## DATASET EXTRACT
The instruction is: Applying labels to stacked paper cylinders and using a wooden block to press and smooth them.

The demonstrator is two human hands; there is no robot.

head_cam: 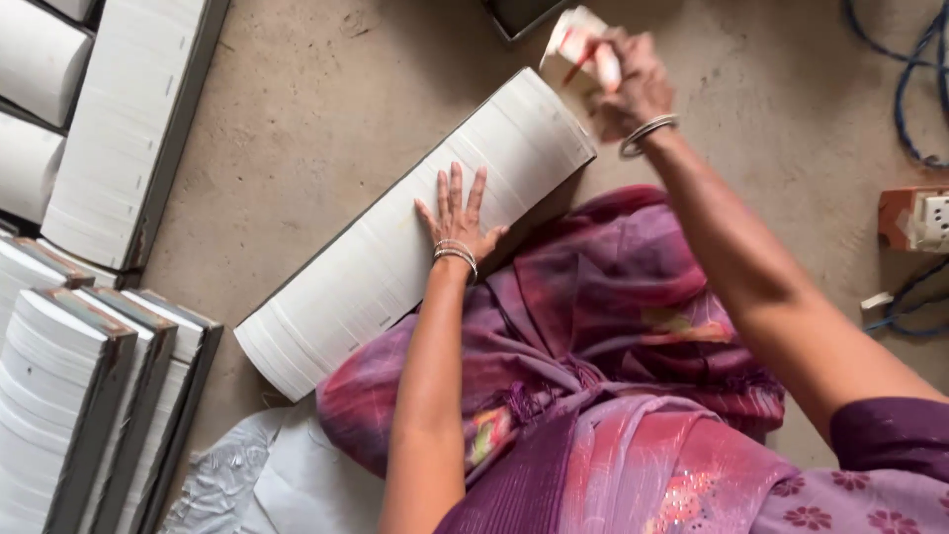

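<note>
A long stack of bound white paper blocks lies diagonally on the concrete floor, page edges up. My left hand rests flat on the middle of it, fingers spread, bangles on the wrist. My right hand is raised past the stack's far end, blurred, gripping a small white cloth or paper pad with red marks. A bangle circles that wrist too. My purple garment covers my lap beside the stack.
More stacks of white paper blocks line the left side, some upright with grey spines. A socket box and blue cables lie at the right. A dark tray corner shows at the top. Crumpled white sheeting lies below.
</note>
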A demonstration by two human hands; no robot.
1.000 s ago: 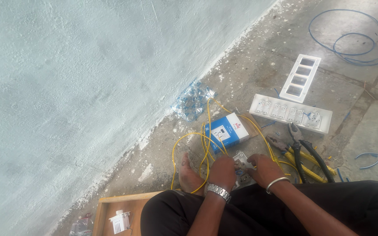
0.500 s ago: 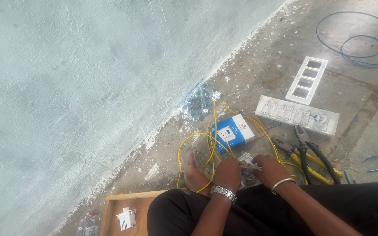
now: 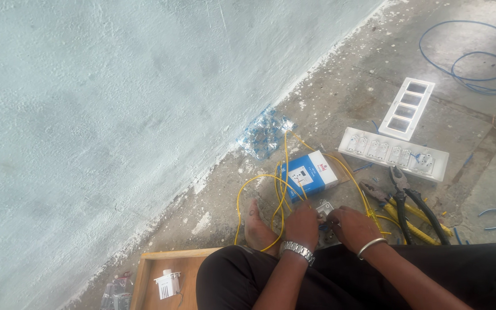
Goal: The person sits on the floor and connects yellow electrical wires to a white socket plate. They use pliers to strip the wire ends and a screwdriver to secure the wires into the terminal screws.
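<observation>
Wiring step: both hands, left hand (image 3: 301, 221) and right hand (image 3: 352, 228), clench a small grey switch module (image 3: 324, 208) among yellow wires (image 3: 259, 179); seating a conductor likely follows.

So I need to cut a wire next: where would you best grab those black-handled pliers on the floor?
Grip the black-handled pliers by both long handles, near their far ends, coming from above on the side of the right hand. They lie flat, jaws pointing away toward the white switch plate, handles splayed toward the person.
</observation>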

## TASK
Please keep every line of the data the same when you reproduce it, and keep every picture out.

## OUTPUT OF THE TASK
The instruction is: Applying labels to stacked paper cylinders and using a wooden block to press and smooth them.

The demonstrator is two human hands; there is no robot.

head_cam: 

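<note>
A long stack of bound white paper blocks lies diagonally on the concrete floor, page edges up. My left hand rests flat on the middle of it, fingers spread, bangles on the wrist. My right hand is raised past the stack's far end, blurred, gripping a small white cloth or paper pad with red marks. A bangle circles that wrist too. My purple garment covers my lap beside the stack.
More stacks of white paper blocks line the left side, some upright with grey spines. A socket box and blue cables lie at the right. A dark tray corner shows at the top. Crumpled white sheeting lies below.
</note>
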A demonstration by two human hands; no robot.
1.000 s ago: 
0.500 s ago: 
now: 
Goal: The person sits on the floor and connects yellow electrical wires to a white socket plate. They use pliers to strip the wire ends and a screwdriver to secure the wires into the terminal screws.
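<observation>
Wiring step: both hands, left hand (image 3: 301, 221) and right hand (image 3: 352, 228), clench a small grey switch module (image 3: 324, 208) among yellow wires (image 3: 259, 179); seating a conductor likely follows.

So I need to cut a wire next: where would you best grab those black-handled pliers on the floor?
Grip the black-handled pliers by both long handles, near their far ends, coming from above on the side of the right hand. They lie flat, jaws pointing away toward the white switch plate, handles splayed toward the person.
</observation>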

No further answer is required.